[Records excerpted from a collection]
----------------------------------------

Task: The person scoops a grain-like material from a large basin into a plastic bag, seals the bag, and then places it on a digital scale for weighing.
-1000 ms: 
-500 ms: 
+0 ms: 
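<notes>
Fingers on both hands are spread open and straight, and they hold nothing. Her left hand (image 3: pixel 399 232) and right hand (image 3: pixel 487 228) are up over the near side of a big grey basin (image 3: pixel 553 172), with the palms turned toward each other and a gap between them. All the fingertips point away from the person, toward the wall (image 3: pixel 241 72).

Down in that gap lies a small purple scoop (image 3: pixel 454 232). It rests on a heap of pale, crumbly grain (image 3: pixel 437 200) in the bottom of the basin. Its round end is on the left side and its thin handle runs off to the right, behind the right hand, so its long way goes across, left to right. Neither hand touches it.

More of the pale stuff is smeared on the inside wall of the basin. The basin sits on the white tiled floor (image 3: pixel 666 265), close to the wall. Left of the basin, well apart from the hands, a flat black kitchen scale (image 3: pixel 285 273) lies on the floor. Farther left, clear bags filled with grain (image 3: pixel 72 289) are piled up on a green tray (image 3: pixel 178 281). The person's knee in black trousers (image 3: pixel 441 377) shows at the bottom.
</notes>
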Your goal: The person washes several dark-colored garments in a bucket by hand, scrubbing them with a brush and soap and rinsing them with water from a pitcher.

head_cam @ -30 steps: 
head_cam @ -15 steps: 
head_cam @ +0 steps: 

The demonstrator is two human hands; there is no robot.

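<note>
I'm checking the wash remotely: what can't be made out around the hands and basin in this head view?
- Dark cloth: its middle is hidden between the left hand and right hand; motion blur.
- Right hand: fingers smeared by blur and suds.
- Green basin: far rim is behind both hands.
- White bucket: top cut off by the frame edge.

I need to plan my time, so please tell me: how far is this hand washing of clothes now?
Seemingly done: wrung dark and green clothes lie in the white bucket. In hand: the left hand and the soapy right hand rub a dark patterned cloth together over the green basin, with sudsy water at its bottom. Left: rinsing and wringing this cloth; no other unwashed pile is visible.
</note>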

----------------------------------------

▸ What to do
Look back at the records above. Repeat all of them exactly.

▸ Task response
Task: The person scoops a grain-like material from a large basin into a plastic bag, seals the bag, and then places it on a digital scale for weighing.
-1000 ms: 
-500 ms: 
+0 ms: 
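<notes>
Fingers on both hands are spread open and straight, and they hold nothing. Her left hand (image 3: pixel 399 232) and right hand (image 3: pixel 487 228) are up over the near side of a big grey basin (image 3: pixel 553 172), with the palms turned toward each other and a gap between them. All the fingertips point away from the person, toward the wall (image 3: pixel 241 72).

Down in that gap lies a small purple scoop (image 3: pixel 454 232). It rests on a heap of pale, crumbly grain (image 3: pixel 437 200) in the bottom of the basin. Its round end is on the left side and its thin handle runs off to the right, behind the right hand, so its long way goes across, left to right. Neither hand touches it.

More of the pale stuff is smeared on the inside wall of the basin. The basin sits on the white tiled floor (image 3: pixel 666 265), close to the wall. Left of the basin, well apart from the hands, a flat black kitchen scale (image 3: pixel 285 273) lies on the floor. Farther left, clear bags filled with grain (image 3: pixel 72 289) are piled up on a green tray (image 3: pixel 178 281). The person's knee in black trousers (image 3: pixel 441 377) shows at the bottom.
</notes>
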Your goal: The person washes several dark-colored garments in a bucket by hand, scrubbing them with a brush and soap and rinsing them with water from a pitcher.

head_cam @ -30 steps: 
head_cam @ -15 steps: 
head_cam @ +0 steps: 

The demonstrator is two human hands; there is no robot.

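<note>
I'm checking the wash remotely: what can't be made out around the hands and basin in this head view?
- Dark cloth: its middle is hidden between the left hand and right hand; motion blur.
- Right hand: fingers smeared by blur and suds.
- Green basin: far rim is behind both hands.
- White bucket: top cut off by the frame edge.

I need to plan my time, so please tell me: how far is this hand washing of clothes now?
Seemingly done: wrung dark and green clothes lie in the white bucket. In hand: the left hand and the soapy right hand rub a dark patterned cloth together over the green basin, with sudsy water at its bottom. Left: rinsing and wringing this cloth; no other unwashed pile is visible.
</note>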

Nothing further is needed for this answer.